We consider mixtures of
log concave distributions in this challenging low SNR setting. We
provide a novel framework for understanding the performance of the EM
algorithm, and with this framework, we prove several important (according to
us, anyway!) new results. For the mixture of $K$ regressions, we show that as
long as signal-to-noise ratio (SNR) is $\tilde{\Omega}(K)$, well-initialized EM
converges to the true regression parameters. No previous results were available
for this setting. For the mixture of $K$ Gaussians in $d$ dimensions, we show
that EM converges as long as the separation of the means is $\Omega(\sqrt{log
K})$, improving on the best known result of $\sqrt{K}$. Additionally, we show
that in this regime, using EM, $O(K d / \epsilon^2)$ samples suffice to learn
the mixture parameters, improving the best known result of $O(poly(K,d)$ sample
complexity.
This represents joint
work with Jeongyeol Kwon.

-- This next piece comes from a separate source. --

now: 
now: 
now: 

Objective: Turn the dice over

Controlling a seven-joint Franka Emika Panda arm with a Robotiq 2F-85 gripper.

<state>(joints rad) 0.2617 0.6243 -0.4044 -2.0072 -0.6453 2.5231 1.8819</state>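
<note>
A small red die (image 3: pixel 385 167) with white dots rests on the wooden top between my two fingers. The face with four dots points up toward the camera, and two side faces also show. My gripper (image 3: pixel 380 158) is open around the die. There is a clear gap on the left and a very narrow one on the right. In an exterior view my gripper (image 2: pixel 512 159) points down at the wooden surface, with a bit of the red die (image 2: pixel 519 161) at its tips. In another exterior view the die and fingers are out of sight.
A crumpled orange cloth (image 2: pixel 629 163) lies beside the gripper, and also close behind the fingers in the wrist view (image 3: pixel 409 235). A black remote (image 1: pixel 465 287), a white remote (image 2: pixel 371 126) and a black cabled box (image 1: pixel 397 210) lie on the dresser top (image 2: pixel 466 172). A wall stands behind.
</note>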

It appeared in AISTATS '20, and COLT '20.
Constantine
Caramanis is
a professor and holds the William H. Hartwig Fellowship in Electrical
Engineering in the Department of Electrical & Computer Engineering at The
University of Texas at Austin.
Dr. Caramanis
joined the UT Electrical and Computer Engineering department in the Fall of
2006. He received his A.B. in Mathematics from Harvard University, and his
M.S. and Ph.D. in Electrical Engineering and Computer Science from MIT.
His
research interests center on decision-making in large-scale complex systems,
with a focus on learning and computation. Specifically, he is interested
in robust and adaptable optimization, high dimensional statistics and machine
learning, and applications to large-scale networks, including social networks,
wireless networks, transportation networks, and energy networks. He also works
on applications of machine learning and optimization to computer-aided design.